Other suitable organic builders include the higher molecular weight polymers and copolymers known to have builder properties. For example, such materials include appropriate polyacrylic acid, polymaleic acid, and polyacrylic/polymaleic acid copolymers and their salts, such as those sold by BASF under the Sokalan trademark.
Another suitable type of organic builder comprises the water-soluble salts of higher fatty acids, i.e., "soaps". These include alkali metal soaps such as the sodium, potassium, ammonium, and alkylolammonium salts of higher fatty acids containing from about 8 to about 24 carbon atoms, and preferably from about 12 to about 18 carbon atoms. Soaps can be made by direct saponification of fats and oils or by the neutralization of free fatty acids. Particularly useful are the sodium and potassium salts of the mixtures of fatty acids derived from coconut oil and tallow, i.e., sodium or potassium tallow and coconut soap.
If utilized as all or part of the requisite particulate material, insoluble organic detergent builders can generally comprise from about 1% to 20% by weight of the compositions herein. More preferably, such builder material can comprise from about 4% to 10% by weight of the composition.
Inorganic Alkalinity Sources
Another possible type of particulate material which can be suspended in the nonaqueous liquid detergent compositions herein can comprise a material which serves to render aqueous washing solutions formed from such compositions generally alkaline in nature. Such materials may or may not also act as detergent builders, i.e., as materials which counteract the adverse effect of water hardness on detergency performance.
Examples of suitable alkalinity sources include water-soluble alkali metal carbonates, bicarbonates, borates, silicates and metasilicates. Although not preferred for ecological reasons, water-soluble phosphate salts may also be utilized as alkalinity sources. These include alkali metal pyrophosphates, orthophosphates, polyphosphates and phosphonates. Of all of these alkalinity sources, alkali metal carbonates such as sodium carbonate are the most preferred.

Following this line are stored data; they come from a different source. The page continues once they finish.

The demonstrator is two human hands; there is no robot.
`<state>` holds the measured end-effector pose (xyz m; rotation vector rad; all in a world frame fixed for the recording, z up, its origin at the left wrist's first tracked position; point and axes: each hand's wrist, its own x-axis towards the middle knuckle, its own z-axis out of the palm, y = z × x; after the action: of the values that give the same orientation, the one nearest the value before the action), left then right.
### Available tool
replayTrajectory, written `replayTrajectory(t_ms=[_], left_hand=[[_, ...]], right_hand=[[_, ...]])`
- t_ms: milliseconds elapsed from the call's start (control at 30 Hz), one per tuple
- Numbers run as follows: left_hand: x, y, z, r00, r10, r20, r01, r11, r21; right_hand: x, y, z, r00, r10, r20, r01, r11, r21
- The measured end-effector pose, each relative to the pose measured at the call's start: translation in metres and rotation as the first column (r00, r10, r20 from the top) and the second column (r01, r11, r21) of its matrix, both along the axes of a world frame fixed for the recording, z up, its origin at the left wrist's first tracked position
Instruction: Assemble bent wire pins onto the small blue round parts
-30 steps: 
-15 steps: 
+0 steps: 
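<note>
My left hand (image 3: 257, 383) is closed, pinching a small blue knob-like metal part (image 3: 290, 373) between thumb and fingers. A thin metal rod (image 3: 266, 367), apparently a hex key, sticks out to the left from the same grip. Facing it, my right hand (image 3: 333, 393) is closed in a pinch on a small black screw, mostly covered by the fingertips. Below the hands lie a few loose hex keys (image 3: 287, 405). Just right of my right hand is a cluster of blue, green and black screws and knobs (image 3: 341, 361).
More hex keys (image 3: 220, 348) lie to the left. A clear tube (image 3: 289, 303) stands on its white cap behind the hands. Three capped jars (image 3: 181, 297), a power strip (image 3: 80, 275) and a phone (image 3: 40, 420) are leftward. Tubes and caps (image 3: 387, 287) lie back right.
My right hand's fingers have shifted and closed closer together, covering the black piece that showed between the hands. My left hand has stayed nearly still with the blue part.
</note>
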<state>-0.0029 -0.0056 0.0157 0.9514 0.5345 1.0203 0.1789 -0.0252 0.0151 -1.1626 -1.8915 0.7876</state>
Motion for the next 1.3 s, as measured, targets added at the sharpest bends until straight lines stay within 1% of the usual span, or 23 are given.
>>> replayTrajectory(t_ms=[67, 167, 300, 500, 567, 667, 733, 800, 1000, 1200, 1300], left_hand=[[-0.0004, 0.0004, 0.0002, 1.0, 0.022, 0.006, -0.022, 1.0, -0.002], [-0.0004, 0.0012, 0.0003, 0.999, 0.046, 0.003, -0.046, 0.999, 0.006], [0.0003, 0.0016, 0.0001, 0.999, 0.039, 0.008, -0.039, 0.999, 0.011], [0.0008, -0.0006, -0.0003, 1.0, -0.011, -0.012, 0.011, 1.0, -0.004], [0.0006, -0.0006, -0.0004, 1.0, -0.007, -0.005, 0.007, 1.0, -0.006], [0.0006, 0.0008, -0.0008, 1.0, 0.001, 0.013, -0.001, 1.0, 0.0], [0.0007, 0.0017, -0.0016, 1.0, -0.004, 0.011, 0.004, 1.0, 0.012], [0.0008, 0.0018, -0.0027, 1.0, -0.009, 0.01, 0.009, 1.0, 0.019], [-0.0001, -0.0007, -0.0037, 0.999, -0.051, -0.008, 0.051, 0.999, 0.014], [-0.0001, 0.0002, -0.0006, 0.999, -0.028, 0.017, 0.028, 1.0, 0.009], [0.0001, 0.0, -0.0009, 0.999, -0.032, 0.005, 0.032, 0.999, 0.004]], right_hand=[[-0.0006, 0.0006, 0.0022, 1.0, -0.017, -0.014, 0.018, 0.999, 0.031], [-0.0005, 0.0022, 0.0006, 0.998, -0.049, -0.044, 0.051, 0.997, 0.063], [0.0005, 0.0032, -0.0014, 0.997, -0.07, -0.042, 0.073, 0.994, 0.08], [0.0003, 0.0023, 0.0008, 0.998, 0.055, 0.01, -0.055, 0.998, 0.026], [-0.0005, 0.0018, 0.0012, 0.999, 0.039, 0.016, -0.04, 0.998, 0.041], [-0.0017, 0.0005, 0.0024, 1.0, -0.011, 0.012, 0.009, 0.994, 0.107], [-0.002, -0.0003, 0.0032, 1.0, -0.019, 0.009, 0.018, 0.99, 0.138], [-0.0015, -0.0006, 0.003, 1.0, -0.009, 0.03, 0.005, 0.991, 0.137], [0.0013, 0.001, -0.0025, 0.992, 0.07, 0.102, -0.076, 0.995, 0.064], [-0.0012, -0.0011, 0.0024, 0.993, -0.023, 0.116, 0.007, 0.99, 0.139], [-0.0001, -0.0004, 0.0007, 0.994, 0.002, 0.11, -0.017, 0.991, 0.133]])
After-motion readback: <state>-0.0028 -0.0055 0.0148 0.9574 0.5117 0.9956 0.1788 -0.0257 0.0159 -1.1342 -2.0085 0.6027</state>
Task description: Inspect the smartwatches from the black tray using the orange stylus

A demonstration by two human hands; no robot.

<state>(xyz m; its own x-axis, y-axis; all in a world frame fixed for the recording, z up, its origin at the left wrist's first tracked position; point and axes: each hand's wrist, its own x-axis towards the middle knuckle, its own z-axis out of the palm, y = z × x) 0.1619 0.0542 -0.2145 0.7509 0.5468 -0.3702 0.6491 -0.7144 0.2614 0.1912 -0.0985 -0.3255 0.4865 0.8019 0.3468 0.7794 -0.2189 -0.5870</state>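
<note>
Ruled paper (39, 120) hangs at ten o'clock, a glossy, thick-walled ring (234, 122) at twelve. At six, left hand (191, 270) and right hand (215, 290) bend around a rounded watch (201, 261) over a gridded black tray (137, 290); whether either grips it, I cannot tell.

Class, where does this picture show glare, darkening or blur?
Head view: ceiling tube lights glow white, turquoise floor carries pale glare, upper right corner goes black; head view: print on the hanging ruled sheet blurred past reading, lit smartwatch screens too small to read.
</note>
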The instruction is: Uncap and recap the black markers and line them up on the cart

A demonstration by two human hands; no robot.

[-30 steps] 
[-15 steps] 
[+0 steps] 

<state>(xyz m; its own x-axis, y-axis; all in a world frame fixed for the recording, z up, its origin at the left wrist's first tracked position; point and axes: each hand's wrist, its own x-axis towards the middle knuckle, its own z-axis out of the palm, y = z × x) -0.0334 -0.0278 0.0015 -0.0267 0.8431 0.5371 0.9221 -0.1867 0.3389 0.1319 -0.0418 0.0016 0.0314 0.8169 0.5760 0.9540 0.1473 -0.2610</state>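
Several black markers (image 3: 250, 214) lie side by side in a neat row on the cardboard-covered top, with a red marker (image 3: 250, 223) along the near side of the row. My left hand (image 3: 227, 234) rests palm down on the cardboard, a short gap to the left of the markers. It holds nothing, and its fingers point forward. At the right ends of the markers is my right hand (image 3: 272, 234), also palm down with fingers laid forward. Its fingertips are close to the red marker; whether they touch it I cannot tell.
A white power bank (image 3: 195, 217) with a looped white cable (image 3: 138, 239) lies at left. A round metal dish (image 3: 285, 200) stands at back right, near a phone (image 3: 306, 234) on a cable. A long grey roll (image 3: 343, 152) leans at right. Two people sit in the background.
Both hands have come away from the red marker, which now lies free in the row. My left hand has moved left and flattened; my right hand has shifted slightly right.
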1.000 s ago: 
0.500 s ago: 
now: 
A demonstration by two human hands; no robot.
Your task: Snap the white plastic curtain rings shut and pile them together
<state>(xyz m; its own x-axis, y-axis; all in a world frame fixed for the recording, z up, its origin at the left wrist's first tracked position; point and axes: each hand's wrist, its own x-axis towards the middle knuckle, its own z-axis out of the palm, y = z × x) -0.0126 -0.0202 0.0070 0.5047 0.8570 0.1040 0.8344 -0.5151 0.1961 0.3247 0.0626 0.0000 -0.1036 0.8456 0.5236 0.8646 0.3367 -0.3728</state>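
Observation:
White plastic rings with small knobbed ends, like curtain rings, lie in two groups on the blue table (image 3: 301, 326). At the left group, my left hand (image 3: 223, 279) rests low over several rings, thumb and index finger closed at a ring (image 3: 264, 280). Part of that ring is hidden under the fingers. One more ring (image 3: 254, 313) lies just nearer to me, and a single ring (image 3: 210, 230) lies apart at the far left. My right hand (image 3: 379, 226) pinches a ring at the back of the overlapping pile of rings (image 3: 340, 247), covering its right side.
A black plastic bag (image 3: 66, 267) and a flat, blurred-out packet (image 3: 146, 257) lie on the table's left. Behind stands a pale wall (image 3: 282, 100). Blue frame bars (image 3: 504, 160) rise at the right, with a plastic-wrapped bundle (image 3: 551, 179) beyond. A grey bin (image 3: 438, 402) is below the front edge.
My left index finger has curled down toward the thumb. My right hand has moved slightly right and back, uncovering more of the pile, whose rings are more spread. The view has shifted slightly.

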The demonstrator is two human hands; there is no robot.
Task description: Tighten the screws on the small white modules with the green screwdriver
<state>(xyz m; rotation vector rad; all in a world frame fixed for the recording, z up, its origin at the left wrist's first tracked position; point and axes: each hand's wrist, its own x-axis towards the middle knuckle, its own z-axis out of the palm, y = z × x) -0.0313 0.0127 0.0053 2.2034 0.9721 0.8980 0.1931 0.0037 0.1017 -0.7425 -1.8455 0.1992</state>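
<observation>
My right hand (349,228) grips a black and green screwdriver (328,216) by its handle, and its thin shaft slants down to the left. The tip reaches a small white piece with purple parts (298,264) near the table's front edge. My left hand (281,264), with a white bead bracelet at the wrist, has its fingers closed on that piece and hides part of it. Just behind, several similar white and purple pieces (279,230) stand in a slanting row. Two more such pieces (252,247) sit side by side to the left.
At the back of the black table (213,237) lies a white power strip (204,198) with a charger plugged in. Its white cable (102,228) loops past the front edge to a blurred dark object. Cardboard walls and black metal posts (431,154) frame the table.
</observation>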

The alkalinity source, if in the form of a hydratable salt, may also serve as a desiccant in the nonaqueous liquid detergent compositions herein. The presence of an alkalinity source which is also a desiccant may provide benefits in terms of chemically stabilizing those composition components such as the peroxygen bleaching agent which may be susceptible to deactivation by water.
If utilized as all or part of the particulate material component, the alkalinity source will generally comprise from about 1% to 15% by weight of the compositions herein. More preferably, the alkalinity source can comprise from about 2% to 10% by weight of the composition. Such materials, while water-soluble, will generally be insoluble in the nonaqueous detergent compositions herein. Thus such materials will generally be dispersed in the nonaqueous liquid phase in the form of discrete particles.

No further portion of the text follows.